Q: Will the CyQuant dye differentiate between living and dead cells?
A: CyQuant does not differentiate between living and dead cells. The assay starts with a fixed number of cells that is consistent between wells, which can be considered a background number. Cells that do not grow in soft agar or are inhibited by a compound would not be expected to produce a signal increase much above this level. Any signal above this background level can be considered cell growth. A cell dose curve can be run in parallel to identify cell number or the samples can be compared to each other for relative values.
Q: Can the cells be transfected while in soft agar?
A: It is not possible to perform the transfection when the cells are in the soft agar because this is a semi-solid matrix and the DNA will not be delivered to the cells. Our recommendation is to perform the transfection on cells in a standard dish and harvest the cells after 24 hours, at which time the DNA should be inside the cells. Cells can then be added to the soft agar and the incubation can be started.
Q: Can I freeze my samples before adding the CyQuant® dye?
A: Yes, the samples will be in lysis buffer and it is fine to freeze them until the detection step can be performed.
Q: What protocol do you recommend for staining the cells?
A: Although not part of the assay, colonies can be stained with INT for visualization. Colonies stained with INT cannot also be quantified with CyQuant. Here is a protocol for INT staining:
1. Prepare 0.1% p-iodonitro tetrazolium violet (INT) solution in 1X PBS. For example, add 100 mg of INT (Sigma I8377) to 100 mL of PBS.

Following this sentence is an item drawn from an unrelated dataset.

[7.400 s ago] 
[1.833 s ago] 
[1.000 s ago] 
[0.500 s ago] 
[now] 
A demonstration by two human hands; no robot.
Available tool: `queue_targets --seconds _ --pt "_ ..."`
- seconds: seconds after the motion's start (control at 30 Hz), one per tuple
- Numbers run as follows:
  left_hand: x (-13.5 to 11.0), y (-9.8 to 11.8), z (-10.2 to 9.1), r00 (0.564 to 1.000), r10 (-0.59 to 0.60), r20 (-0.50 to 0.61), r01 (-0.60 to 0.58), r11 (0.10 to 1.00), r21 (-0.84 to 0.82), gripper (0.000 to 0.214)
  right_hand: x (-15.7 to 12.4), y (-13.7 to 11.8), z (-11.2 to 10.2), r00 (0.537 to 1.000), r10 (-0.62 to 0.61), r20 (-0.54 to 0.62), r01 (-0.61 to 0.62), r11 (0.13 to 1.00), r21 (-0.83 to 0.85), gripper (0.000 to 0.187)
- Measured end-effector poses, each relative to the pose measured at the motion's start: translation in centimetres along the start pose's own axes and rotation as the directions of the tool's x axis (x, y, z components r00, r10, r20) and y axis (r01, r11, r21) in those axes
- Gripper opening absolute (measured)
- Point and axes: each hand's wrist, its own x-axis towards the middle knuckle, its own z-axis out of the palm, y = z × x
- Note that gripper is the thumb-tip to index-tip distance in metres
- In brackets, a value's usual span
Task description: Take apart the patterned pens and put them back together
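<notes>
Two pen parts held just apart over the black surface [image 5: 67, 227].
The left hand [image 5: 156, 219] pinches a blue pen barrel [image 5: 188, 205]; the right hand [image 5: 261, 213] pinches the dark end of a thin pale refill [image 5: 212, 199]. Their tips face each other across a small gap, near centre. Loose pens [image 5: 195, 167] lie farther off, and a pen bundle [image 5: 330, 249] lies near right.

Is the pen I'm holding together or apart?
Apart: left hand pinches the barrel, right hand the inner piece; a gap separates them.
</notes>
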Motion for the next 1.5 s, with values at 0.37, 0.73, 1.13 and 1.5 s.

2. Carefully aspirate culture medium on the top of the soft agar containing cell colonies, add INT staining solution (for a 24-well plate, 1 mL/well).
3. Incubate 16 hrs at 37ºC.
4. Before examining the colonies under microscope, replace the INT staining solution with PBS.
Q: How can the IC50 value be determined?
A: The IC50 can be calculated based on the results of CBA-130 by plotting RFU vs drug concentration, similar to Figure 2 in the product manual for #CBA-150.
Q: How do I know when to end the experiment?
A: Cell growth should be monitored under the microscope with our cell transformation assays. Even though there is a low limit of detection, you still want enough cells to give you reliable and consistent results. To determine the end point, you will look for an increase in cell number compared to when they were plated and a change in cell morphology, indicating colony formation. You will want to avoid too much cell growth or the cells will run out of room. Each cell line will have a different optimal incubation time, for example: most cancer cell lines need 7 days, very aggressive cells such as skin melanoma will only require 5 days, while for some slow growing brain tumor cells it may take 10 days.